Based on some of the mail I am getting these days, there is a lot of confusion regarding secure coding standards and application vulnerability scanning, that is, requirements 6.5 and 6.6.
First, let us talk about the intent of these requirements. The overall intent of both of these standards is to stop insecure applications from being placed in production. The intent of requirement 6.5 is to ensure that secure coding techniques are part of the system development lifecycle (SDLC) and that the most obvious errors, at the moment those are the OWASP Top 10, have been addressed during development. The intent of requirement 6.6 is to ensure that either code reviews are conducted or an application firewall is used to protect applications.
The most common question I get regarding requirement 6.6 is that since it does not specify what should be tested, does that imply that only the OWASP Top 10 needs to be looked for when conducting the code review?
When will you people learn? When the PCI DSS does not specify something, you always assume that you need to test everything. In the case of requirement 6.6, you need to conduct application vulnerability scanning for all potential vulnerabilities, not just the OWASP Top 10. This will become more important under PCI DSS v2.0 when they add other application vulnerability standards into the mix. The bottom line is that if all you are testing for is the OWASP Top 10, you are not doing enough testing.

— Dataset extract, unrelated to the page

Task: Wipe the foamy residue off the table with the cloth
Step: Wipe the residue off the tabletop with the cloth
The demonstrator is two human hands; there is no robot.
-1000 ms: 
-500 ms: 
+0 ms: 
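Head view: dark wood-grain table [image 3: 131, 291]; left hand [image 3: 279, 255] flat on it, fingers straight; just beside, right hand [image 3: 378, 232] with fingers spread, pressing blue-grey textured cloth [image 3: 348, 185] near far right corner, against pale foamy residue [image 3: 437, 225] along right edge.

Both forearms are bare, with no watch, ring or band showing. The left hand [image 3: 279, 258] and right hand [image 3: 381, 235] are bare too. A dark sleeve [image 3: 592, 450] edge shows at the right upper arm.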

Another area where people get things wrong is that they conduct application vulnerability testing just like they do network vulnerability testing, which is after the application is in production. Wrong! Unfortunately, the PCI SSC has only trained the QSAs to understand this fact and only merchants and service providers that have been through ISA training likely know about this requirement. Because of this, QSAs get beat up all of the time by merchants and service providers when they mandate application vulnerability testing and remediation before an application goes into production. However, if you think about it, it has always been implicit in these requirements. Remember, the intent of these requirements is to avoid putting vulnerable applications in production. That is why you need to conduct your scanning as part of your QA processes before the application goes into production. If any high, critical or severe vulnerabilities are discovered as part of the testing, those need to be either remediated or compensated for before the application is placed into production.
The final issue we consistently see is that secure coding techniques and code reviews are nowhere to be found in the SDLC. A lot of organizations point QSAs to various coding Web sites for their SDLC. They assume that these sites have already embedded secure coding techniques in their SDLC and that may or may not be the case. A lot of SDLCs document how to create application security, but say little or nothing regarding secure coding techniques. As a result, they are shocked when the QSA comes back and says that secure coding techniques are not in place. But what this points out is that the organization does not use the SDLC because had they used it, they would have known that the SDLC did not address secure coding and code reviews.
The lessons you should have learned are as follows.
- While requirement 6.5 only calls out the OWASP Top10, you need to also be worrying about all the other application vulnerabilities that could exist.
- SDLCs are meant to be used, not just offered as a way to meet a requirement.
- Secure coding techniques need to be documented as part of the SDLC and need to be followed.
- Requirement 6.6 requires you to scan for all application vulnerabilities, not just the OWASP Top 10.
- Application vulnerability scanning is performed before an application goes into production.
- If high, critical or severe application vulnerabilities are identified by scanning, those vulnerabilities must be fixed before the application goes into production.